A reasonable point. OTOH, I wouldn't want to over-engineer. And the larger the API, the harder it will be to standardize. I'm thinking maybe just a couple bare-bones primitives:

  1. AssertionError <: Error
  2. assert(x === 12); // throws an AssertionError with a default error message
  3. assert(x === 12, "twelve, supposedly") // throws an AssertionError with the given error message

Bingo :)

Is this significantly better than console.assert()?

jjb

# Dean Landolt (13 years ago)

On Tue, Feb 14, 2012 at 1:50 PM, John J Barton <johnjbarton at johnjbarton.com>wrote:

On Tue, Feb 14, 2012 at 10:45 AM, Rick Waldron <waldron.rick at gmail.com> wrote:

On Tue, Feb 14, 2012 at 1:51 AM, David Herman <dherman at mozilla.com> wrote:

On Feb 13, 2012, at 4:03 PM, Rick Waldron wrote:

I speak for myself and my colleagues when I say that we've had our fill

of including scripts just for the sake of having a common testing interface.

A reasonable point. OTOH, I wouldn't want to over-engineer.
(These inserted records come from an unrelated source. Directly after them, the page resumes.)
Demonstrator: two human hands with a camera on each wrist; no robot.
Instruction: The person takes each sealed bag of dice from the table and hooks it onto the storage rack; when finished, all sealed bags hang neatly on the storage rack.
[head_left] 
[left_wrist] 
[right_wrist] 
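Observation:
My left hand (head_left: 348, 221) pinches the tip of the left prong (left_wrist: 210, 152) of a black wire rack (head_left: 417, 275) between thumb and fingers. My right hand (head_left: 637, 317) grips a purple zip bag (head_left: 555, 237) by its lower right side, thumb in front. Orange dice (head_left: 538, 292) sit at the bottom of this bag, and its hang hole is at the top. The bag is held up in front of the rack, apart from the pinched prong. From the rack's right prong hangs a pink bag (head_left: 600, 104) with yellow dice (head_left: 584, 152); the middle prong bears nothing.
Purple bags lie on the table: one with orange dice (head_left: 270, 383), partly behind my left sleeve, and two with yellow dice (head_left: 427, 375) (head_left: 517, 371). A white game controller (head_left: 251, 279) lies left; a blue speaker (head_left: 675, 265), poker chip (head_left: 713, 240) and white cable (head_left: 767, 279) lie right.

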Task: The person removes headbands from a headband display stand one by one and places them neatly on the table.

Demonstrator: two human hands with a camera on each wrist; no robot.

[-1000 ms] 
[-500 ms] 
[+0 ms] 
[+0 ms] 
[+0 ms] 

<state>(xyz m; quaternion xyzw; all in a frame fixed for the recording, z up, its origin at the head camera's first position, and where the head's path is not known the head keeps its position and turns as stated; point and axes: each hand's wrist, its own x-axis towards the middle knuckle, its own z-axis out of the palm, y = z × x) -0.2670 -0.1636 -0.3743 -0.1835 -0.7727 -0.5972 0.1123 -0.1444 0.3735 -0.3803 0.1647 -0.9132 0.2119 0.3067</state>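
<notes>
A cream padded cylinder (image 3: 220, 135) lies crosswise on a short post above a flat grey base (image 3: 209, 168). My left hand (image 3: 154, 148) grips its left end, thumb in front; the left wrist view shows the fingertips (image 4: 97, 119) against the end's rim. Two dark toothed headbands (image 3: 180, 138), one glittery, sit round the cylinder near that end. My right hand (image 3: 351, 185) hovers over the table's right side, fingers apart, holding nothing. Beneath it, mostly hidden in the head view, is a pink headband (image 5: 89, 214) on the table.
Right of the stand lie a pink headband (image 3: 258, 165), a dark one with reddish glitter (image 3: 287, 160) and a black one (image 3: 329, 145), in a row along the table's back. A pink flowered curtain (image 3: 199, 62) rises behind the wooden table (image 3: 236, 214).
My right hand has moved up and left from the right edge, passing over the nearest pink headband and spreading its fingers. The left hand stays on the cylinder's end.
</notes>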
And the larger

the API, the harder it will be to standardize. I'm thinking maybe just a couple bare-bones primitives:

  1. AssertionError <: Error
  2. assert(x === 12); // throws an AssertionError with a default error message
  3. assert(x === 12, "twelve, supposedly") // throws an AssertionError with

the given error message

Bingo :)

+1

I assume nothing stops us from subtyping AssertionError either, right?

Is this significantly better than console.assert()?

Dave's assert throws an AssertionError (a new global, presumably?). But more importantly, it actually throws, which is an important departure from console.assert.